Parole che sono in grado di descrivere perfettamente il suono degli Yellow Capra, ma che si possono applicare a un disco come “Chez Dédé” solo a mente fredda: perché, mentre scorrono le sue dodici tracce, non si trovano che piccole tracce delle paludi in cui il genere è andato ad impantanarsi.
Qui, piuttosto, si respira la stessa aria incantata dei primi album dei Rachel’s, dove le circolarità post assottigliavano i confini della musica classica per creare un inedito rock da camera. Eppure, mentre gli statunitensi sposavano sempre più la causa del minimalismo, esaurendosi, gli Yellow Capra vanno oltre: in “Califoggia”, ad esempio, gli studi classici del settetto emergono più che altrove, con quel violoncello così drammatico; ma come si pensa di aver ingabbiato il brano, quello sfugge, si fa ansioso, dissonante, e compare perfino un loop vocale ad attraversarlo.
Tutta la tecnica necessaria alla musica classica e al – eccola, l’altra parolaccia – prog, in “Chez Dédé” diventano strumenti fluidi, dove i generi trascolorano l’uno nell’altro senza strappi: non c’è alcuno stacco dalle sincopi di basso, il sax nervoso da jazz elettrico anni ’70, il flauto che sgambetta su distorsioni sempre più ampie di “Cassavetes” (un punto d’incontro ideale tra i Morphine e i Motorpsycho, si direbbe) e il fremito d’archi di “Gazebao Papetti crack”, né tra il commovente violoncello di “American tafano” e le dissonanti onde free jazz di “Porco io”.

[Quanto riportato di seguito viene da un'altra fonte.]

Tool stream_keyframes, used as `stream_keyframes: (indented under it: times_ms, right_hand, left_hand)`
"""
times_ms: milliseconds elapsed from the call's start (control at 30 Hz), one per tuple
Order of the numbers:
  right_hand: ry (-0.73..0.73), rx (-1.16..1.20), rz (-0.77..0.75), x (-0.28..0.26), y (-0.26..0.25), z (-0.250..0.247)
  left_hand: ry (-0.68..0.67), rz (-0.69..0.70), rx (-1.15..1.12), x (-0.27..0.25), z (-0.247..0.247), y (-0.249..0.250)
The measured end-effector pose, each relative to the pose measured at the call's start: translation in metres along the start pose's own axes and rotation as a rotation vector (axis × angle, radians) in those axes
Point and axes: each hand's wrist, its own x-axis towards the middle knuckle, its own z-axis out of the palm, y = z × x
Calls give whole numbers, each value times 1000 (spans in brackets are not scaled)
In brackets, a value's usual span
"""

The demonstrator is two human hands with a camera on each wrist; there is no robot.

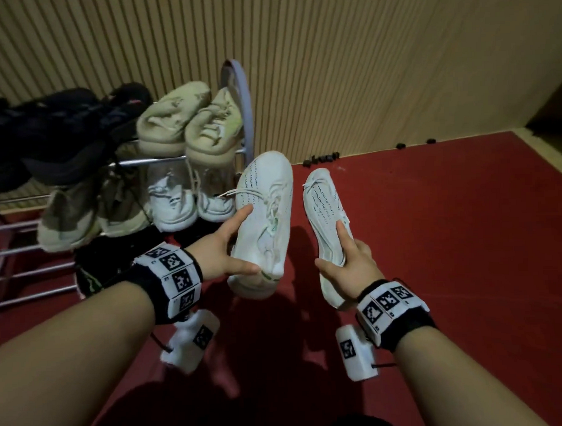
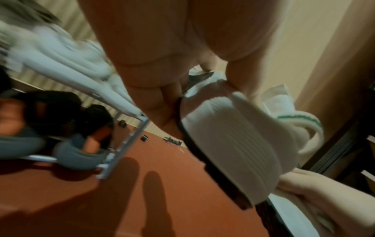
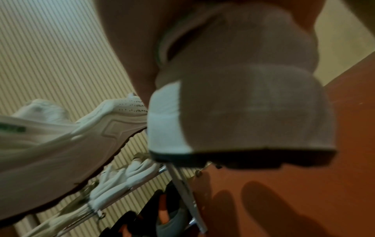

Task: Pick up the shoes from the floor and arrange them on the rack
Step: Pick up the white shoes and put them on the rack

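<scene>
Two white sneakers: my left hand (image 1: 225, 246) grips one (image 1: 264, 219) mid-frame, my right hand (image 1: 348, 268) grips the other (image 1: 324, 211) beside it.

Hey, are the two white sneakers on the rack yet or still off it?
Off it. The left hand and right hand each hold a white sneaker beside the rack.
</scene>
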Motion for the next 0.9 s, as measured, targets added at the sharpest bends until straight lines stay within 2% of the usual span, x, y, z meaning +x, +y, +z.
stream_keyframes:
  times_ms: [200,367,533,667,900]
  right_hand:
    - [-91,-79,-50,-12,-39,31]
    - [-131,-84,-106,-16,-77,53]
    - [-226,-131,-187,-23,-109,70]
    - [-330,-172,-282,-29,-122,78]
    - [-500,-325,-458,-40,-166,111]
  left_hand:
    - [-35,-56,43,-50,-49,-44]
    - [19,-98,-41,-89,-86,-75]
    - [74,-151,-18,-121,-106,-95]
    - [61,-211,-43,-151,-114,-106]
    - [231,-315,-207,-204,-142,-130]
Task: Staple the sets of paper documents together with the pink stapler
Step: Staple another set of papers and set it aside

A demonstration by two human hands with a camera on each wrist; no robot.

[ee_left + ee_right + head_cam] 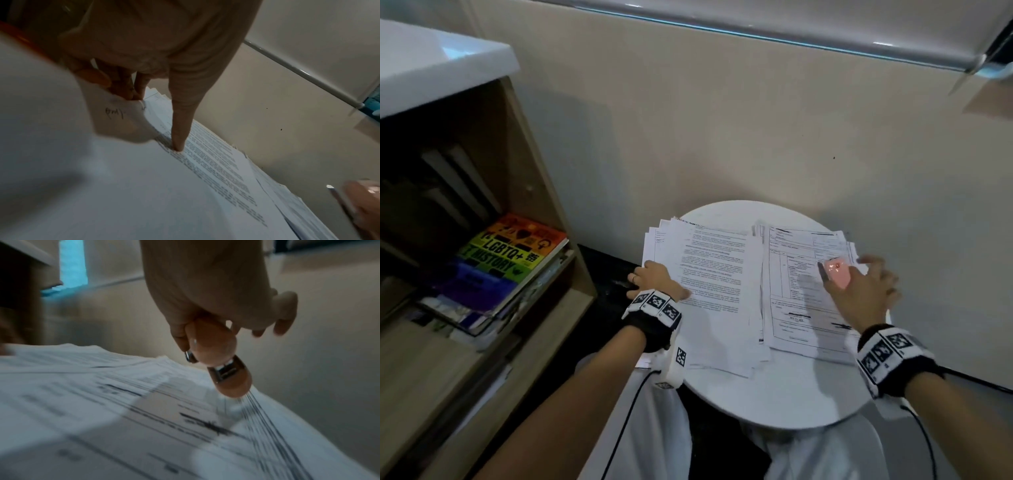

Nessuno stacco, nessuna forzatura. Poi sì, certamente possiamo dire prog, o cinematico, o post-rock, ma non avrebbe senso: quello che si ha davanti è un disco di un’armonia incredibile.
E per chi volesse approfondire, c’è anche un side-project dal nome inquietante, Satan Is My Brother, che ha appena esordito con un elegante cd completamente nero edito dalla veneta BoringMachines, dove tre lunghi brani si estendono tra drones, apparizioni di ottoni e un’atmosfera densa di riverberi: chi ha amato la fuga free di “The national anthem” dei Radiohead e l’oscurità dell’ottimo debutto degli Strings Of Consciousness troverà pane per i suoi denti.